> REQUIRED WORK
Among the lines below, copy exactly those from the one with "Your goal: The" through the one with "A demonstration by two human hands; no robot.", counting both ends.

> SOURCE MATERIAL
══════

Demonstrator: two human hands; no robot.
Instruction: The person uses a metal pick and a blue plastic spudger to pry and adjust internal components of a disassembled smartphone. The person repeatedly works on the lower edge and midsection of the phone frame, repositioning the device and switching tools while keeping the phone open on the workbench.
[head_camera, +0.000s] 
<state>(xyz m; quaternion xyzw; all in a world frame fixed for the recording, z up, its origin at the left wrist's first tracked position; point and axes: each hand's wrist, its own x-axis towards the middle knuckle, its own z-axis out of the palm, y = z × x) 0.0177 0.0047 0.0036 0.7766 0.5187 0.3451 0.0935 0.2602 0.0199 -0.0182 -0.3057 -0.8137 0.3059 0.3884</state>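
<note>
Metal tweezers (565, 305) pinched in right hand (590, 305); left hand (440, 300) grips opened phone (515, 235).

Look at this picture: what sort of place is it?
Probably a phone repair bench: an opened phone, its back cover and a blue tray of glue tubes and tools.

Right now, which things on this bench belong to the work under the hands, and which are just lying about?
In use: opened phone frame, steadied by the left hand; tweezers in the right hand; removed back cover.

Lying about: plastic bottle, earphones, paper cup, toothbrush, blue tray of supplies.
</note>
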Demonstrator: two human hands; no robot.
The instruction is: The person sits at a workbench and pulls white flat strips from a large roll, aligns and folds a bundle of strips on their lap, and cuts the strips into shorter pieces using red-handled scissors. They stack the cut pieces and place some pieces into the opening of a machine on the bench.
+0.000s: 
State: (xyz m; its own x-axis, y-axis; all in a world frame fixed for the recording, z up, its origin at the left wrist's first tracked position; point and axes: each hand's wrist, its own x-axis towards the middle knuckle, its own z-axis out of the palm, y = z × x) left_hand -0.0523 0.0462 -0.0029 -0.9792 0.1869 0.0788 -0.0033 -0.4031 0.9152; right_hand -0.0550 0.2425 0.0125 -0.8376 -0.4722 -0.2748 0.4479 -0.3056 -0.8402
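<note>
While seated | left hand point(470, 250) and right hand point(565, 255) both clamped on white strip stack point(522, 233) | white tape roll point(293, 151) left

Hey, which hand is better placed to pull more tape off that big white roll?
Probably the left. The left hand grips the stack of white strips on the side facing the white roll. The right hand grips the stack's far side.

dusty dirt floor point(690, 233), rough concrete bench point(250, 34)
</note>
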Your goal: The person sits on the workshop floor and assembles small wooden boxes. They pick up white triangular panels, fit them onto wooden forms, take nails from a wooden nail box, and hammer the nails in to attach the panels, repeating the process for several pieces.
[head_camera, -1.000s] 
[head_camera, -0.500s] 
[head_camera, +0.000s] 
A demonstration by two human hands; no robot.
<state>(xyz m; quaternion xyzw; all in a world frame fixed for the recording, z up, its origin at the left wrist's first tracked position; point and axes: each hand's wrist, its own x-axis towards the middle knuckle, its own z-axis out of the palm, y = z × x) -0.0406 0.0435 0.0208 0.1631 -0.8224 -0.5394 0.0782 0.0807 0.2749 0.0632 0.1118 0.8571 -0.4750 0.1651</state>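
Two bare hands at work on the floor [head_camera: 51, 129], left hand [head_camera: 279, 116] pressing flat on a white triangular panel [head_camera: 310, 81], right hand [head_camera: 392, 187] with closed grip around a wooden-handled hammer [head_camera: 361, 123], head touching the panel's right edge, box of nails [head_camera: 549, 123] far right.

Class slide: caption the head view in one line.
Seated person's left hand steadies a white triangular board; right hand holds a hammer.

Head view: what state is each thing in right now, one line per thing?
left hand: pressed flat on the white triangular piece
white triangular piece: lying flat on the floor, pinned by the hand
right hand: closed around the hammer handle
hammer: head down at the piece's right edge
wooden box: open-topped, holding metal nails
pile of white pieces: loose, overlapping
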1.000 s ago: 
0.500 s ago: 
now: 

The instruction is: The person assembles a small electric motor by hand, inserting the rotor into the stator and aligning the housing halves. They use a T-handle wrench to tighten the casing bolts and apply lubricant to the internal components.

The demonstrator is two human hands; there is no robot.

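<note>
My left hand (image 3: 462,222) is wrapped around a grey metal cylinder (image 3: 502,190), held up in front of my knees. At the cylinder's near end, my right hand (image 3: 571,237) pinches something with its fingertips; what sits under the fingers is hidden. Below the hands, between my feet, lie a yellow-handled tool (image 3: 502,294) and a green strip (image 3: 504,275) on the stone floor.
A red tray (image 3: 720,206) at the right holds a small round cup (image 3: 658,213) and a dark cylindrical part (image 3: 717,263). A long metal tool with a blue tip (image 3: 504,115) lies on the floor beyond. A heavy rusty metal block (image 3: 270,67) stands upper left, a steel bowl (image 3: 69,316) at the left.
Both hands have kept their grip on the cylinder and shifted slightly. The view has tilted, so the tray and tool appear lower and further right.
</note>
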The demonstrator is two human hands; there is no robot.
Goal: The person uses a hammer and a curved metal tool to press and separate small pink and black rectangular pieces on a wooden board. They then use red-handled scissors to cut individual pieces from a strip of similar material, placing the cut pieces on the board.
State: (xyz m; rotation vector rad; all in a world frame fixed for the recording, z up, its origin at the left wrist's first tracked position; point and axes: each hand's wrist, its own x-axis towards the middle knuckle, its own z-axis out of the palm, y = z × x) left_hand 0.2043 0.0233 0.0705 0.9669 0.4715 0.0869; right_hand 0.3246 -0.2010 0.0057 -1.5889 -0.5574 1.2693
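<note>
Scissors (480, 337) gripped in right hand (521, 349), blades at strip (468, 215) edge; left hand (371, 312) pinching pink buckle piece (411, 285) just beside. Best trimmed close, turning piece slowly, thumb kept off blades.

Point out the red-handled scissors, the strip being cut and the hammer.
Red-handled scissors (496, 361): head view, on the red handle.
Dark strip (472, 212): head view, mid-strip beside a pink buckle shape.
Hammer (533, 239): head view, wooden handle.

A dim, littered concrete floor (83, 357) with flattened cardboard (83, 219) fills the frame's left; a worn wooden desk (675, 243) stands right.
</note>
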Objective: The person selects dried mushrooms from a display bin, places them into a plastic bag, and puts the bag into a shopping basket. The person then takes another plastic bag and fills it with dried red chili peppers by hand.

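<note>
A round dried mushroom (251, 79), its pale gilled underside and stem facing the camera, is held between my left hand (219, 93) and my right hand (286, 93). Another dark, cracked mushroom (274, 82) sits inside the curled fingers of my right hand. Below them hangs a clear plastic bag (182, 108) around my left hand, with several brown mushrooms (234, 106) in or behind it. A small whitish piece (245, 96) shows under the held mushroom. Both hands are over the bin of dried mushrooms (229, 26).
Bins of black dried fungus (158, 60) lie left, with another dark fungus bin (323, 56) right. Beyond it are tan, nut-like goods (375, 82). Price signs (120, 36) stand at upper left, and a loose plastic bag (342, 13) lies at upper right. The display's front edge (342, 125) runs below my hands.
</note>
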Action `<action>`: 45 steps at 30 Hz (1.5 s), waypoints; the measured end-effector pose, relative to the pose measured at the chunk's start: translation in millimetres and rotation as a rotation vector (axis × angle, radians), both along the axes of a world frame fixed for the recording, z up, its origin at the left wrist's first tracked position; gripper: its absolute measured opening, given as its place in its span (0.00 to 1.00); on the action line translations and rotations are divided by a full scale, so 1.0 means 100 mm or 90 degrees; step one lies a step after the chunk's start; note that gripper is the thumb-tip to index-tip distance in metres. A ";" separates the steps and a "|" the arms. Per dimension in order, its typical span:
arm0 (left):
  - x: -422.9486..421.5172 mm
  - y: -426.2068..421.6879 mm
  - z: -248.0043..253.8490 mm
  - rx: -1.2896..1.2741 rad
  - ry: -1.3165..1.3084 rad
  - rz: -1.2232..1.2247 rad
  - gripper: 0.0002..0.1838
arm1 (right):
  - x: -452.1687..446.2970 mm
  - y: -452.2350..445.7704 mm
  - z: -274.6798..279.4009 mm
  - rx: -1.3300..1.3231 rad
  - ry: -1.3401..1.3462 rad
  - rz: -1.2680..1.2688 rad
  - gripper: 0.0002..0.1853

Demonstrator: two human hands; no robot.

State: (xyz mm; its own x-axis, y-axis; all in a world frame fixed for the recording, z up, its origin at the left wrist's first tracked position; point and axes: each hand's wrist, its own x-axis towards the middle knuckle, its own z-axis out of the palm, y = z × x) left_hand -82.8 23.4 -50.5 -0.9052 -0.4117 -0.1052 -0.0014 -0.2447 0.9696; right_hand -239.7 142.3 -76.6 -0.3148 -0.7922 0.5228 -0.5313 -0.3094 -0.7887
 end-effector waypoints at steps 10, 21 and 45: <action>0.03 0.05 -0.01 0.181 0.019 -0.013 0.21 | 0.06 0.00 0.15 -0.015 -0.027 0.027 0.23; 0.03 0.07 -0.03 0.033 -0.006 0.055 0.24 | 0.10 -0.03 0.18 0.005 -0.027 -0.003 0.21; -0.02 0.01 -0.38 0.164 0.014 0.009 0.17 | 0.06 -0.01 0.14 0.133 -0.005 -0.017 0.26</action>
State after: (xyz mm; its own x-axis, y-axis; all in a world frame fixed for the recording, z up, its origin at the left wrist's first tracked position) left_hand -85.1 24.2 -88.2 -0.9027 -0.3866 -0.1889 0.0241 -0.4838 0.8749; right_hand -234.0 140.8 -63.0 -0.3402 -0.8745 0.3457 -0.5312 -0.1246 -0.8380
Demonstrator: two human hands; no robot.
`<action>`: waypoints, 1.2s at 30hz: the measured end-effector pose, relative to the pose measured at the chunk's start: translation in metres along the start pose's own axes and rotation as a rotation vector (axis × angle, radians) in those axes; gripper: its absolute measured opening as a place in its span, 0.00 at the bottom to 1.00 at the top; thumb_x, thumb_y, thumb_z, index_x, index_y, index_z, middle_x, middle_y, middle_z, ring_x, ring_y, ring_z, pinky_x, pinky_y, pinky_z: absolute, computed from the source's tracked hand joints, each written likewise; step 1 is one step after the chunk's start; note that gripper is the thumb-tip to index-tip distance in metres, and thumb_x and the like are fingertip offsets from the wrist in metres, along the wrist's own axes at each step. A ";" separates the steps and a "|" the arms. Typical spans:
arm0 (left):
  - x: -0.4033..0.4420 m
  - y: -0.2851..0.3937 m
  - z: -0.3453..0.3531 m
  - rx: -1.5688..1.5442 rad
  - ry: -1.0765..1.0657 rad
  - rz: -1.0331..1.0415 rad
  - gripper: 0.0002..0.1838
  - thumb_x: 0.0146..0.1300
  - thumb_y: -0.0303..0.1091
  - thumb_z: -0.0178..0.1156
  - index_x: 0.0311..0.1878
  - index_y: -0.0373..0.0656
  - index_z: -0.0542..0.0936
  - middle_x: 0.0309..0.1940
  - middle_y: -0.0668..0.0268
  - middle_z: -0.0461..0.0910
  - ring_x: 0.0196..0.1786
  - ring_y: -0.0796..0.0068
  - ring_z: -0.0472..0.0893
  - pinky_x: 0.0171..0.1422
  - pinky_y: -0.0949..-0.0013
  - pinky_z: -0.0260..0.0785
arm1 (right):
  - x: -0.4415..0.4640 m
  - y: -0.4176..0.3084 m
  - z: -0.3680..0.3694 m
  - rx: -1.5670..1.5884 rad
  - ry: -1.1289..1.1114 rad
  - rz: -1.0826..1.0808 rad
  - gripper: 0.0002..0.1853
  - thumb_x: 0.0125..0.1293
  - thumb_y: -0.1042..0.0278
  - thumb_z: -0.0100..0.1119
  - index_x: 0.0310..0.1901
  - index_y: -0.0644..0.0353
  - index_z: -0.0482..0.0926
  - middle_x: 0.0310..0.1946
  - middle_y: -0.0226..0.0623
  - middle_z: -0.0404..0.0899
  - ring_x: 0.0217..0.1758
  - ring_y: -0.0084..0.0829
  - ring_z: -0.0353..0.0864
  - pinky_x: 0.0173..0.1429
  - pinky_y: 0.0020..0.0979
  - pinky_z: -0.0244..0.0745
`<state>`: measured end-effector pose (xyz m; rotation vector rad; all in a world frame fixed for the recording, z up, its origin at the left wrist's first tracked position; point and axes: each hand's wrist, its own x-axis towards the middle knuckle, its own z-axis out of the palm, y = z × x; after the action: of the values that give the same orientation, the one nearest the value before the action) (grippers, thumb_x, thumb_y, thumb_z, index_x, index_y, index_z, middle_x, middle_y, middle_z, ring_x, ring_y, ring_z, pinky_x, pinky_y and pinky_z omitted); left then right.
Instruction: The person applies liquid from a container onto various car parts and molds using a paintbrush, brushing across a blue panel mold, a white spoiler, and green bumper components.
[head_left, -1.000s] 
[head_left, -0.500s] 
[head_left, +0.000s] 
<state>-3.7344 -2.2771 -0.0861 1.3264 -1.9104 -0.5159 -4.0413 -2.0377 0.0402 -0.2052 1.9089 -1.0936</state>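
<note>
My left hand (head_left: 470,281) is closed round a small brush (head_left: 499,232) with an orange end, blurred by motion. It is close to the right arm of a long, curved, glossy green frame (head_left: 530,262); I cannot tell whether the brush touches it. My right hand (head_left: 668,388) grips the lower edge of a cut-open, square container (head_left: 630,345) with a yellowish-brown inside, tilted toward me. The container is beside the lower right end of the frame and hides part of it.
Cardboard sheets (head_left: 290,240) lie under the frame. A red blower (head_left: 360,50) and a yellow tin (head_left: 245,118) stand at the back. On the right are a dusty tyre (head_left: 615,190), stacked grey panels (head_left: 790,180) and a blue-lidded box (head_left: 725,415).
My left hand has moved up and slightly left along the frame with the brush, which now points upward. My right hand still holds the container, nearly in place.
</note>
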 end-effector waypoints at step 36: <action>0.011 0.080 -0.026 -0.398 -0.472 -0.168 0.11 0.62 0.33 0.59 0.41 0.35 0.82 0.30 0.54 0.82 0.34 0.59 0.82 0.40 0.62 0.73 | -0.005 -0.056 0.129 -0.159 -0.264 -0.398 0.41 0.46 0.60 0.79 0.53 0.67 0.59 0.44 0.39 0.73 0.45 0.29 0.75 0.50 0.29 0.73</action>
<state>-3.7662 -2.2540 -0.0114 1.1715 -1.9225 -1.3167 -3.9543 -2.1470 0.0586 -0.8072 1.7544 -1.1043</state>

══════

> EXERCISE RESULT
Your goal: The person sits on the workshop floor and assembles small wooden boxes. They pick up white triangular panels, fit them onto wooden forms, take nails from a wooden nail box, and hammer the nails in to attach the panels, repeating the process for several pieces.
[head_camera, -1.000s] 
[head_camera, -0.500s] 
[head_camera, +0.000s] 
A demonstration by two human hands; no robot.

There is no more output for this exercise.